The poll, taken by the reputable firm of Lake Sosin Snell Perry & Associates, is of unquestionable accuracy but dubious significance. The average voter doesn't know what a rider is (respondents had to be told) and few of them know about these riders, their local newspapers having been indifferent to the issue, which involves no sex, at least as far as is known.

So preventing these riders from becoming law may require a presidential veto. President Clinton has vetoed appropriations bills over riders before, and won the ensuing political battles. But those riders dealt with Medicare, Medicaid and education, matters closer to his heart than Western land use, for which he has but moderate passion.

Speaking of the president's passions, though, he seems to be, as the alert reader might have noticed, in an interesting political situation right now, one in which it might do him some good to stand up and fight over an issue on which the majority is likely to be on his side. If he's looking for a good fight, here it is.

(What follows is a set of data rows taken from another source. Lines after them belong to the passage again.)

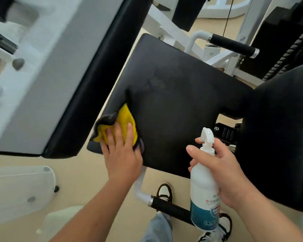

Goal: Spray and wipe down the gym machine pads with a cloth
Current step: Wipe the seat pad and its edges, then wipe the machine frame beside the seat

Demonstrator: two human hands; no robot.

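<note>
The left hand (pixel 122 154) presses the yellow cloth (pixel 122 124) flat-fingered onto the seat pad's (pixel 178 109) near-left corner. The right hand (pixel 222 172) grips the spray bottle (pixel 204 186) upright, forefinger seemingly on the trigger. A stray squeeze could mist the floor, and the cloth could slide off the edge.

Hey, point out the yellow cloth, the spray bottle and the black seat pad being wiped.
yellow cloth (pixel 125 119): head view, on the upper part of the yellow fabric.
spray bottle (pixel 202 186): head view, on its white body, mid-height.
seat pad (pixel 173 102): head view, on the bare middle of its black surface.
</note>
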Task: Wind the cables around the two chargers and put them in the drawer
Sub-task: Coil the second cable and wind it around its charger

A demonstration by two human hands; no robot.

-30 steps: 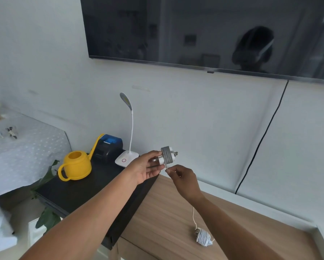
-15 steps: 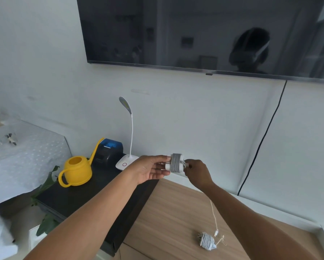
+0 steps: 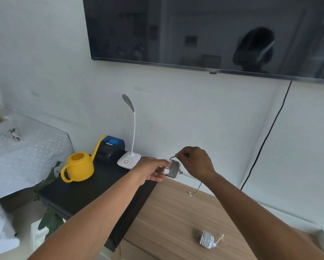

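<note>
— Since half a second ago the right hand (image 3: 195, 162) has climbed above the held charger (image 3: 173, 168), pinching a cable loop (image 3: 173, 157).
— And the left hand (image 3: 153, 169)?
— Curled round the charger's left end, over the wooden top (image 3: 166, 212). Coils hide its body, and the cable tail (image 3: 195, 191) partly vanishes behind the right wrist.
— And the other charger (image 3: 206, 239)?
— Wound, lying on the wood, near right. What's inside the watering can (image 3: 78, 168) is unseen.

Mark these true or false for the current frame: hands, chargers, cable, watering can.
1. The left hand holds a charger wrapped in cable. True.
2. The right hand lies flat on the wooden top. False: it pinches the cable just above that charger.
3. A second wound charger lies on the wooden top. True.
4. The watering can is red. False: it is yellow.
</note>
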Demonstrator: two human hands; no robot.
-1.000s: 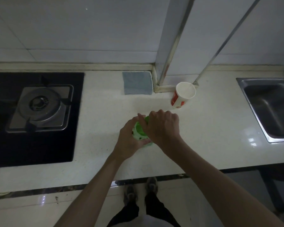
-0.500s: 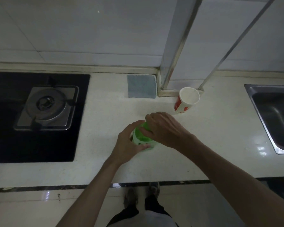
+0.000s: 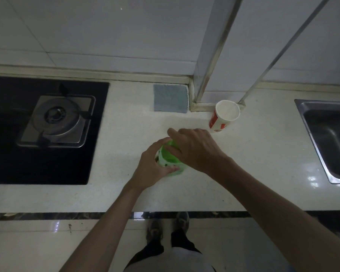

His instincts, however, are to negotiate in such circumstances, perhaps getting the Republican leadership to knock out some of the riders, thereby allowing him to tell his supporters that he did the best he could and that they had best continue to support him considering the alternative.

Bill Clinton, in short, is neither Shane nor Clint Eastwood's unnamed tough-guy preacher in Pale Rider, a character who virtuously rejected the lovely teenager who wanted him to make love to her.

But not her mother. They spent a passionate night together, next door to her nice but wimpy fiancé, just before Clint went out and killed all the bad guys. Sometimes even a bad movie can tell us more about the complexity of life than today's newspaper can.

Jon Margolis visits Washington, D.C., frequently from his home in Vermont.